The magic of The Room derives from one thing: no one interprets the world the way Tommy Wiseau does. He is the key to The Room’s mystery as well as the engine of its success. Tommy had always predicted his film would become a classic, embraced worldwide – a notion that could not have seemed less likely. Yet he was right. The Room became every bit the blockbuster that Tommy had envisioned, though not, of course, in the way he envisioned… Tommy continues to believe that his is the greatest film of all time” (2013, xv).

Similarly, this relationship between this great terrible movie and San Francisco only reinforces my enjoyment of The Room. Throughout my last two years living in Washington, DC, my friends and I would attend monthly midnight screenings at E Street Cinema, often dragging unsuspecting friends into the fold. The first time I went to see it, I invited a friend who had just been through a rough time in her life. Within months, she was organizing outings to the screening, even celebrating her following birthday at a screening. In July 2010, Wiseau and Sestero visited a screening there.
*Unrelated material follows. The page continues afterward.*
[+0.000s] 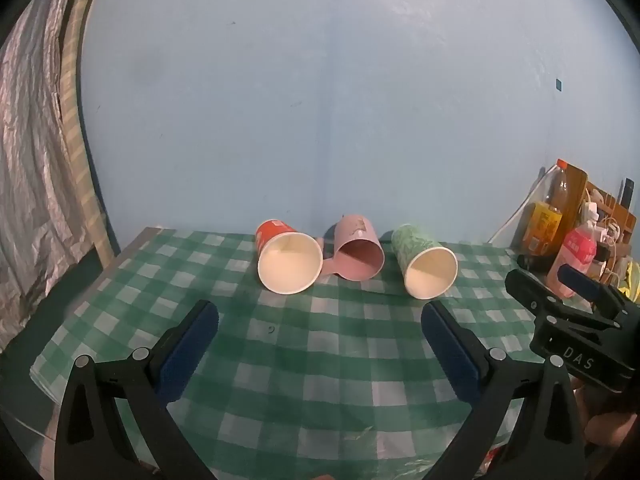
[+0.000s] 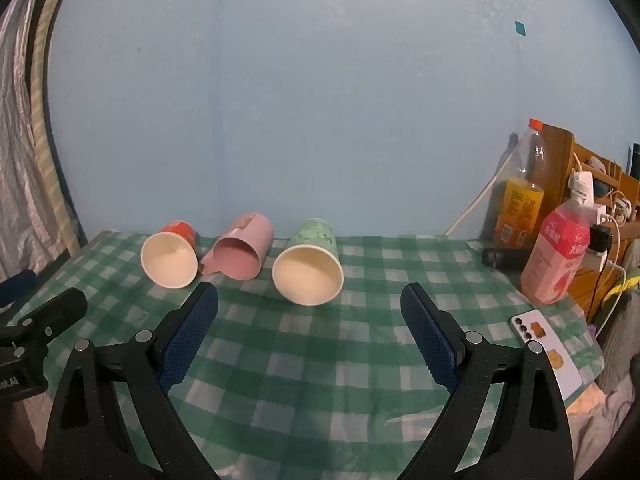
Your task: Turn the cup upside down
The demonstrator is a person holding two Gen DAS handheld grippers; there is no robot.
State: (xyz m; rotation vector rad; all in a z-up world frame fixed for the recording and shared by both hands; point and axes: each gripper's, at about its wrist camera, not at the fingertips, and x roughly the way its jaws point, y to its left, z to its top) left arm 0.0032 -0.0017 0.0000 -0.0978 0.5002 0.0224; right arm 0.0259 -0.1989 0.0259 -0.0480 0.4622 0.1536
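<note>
Nearest, the left gripper [image 1: 320, 344] and the right gripper [image 2: 310, 330] hover above the checked counter [image 2: 320, 392], each with jaws spread wide and holding nothing. Farther back, three cups lie on their sides in a row, mouths toward the cameras: a red cup [image 1: 286, 262], a pink cup [image 1: 359, 254] and a green cup [image 2: 311, 268]. Bottles [image 2: 554, 254] stand at the right.

Pink cup's handle [image 1: 329, 266] mostly hidden behind the red cup [image 1: 289, 263]. Phone [image 2: 547, 350] at the tablecloth's right edge partly covered by a gripper arm. Bottle labels [image 2: 558, 256] too small to read. Shelf clutter [image 1: 608, 232] cropped at the right edge, indistinct.
</note>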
Two of my friends, both wondering what the hell was going on, wound up sitting next to each other. They exchanged numbers, and six years later, are newly married. It does take a certain kind of appreciation of the surreal and the absurd to enjoy this movie, and the people I grew to enjoy it alongside became some of my best friends from my life in DC. Now, as I begin a career teaching cultural geography, I’ve found surprisingly relevant ways through which this great horrible movie has informed my research. Though Stefan Popescu (2013) may be correct that “the best worst movie” craze may not be sustainable, but as a singularly charming flagship of that movement to the media scholar, The Room is Tommy Wiseau’s demented gift that keeps on giving.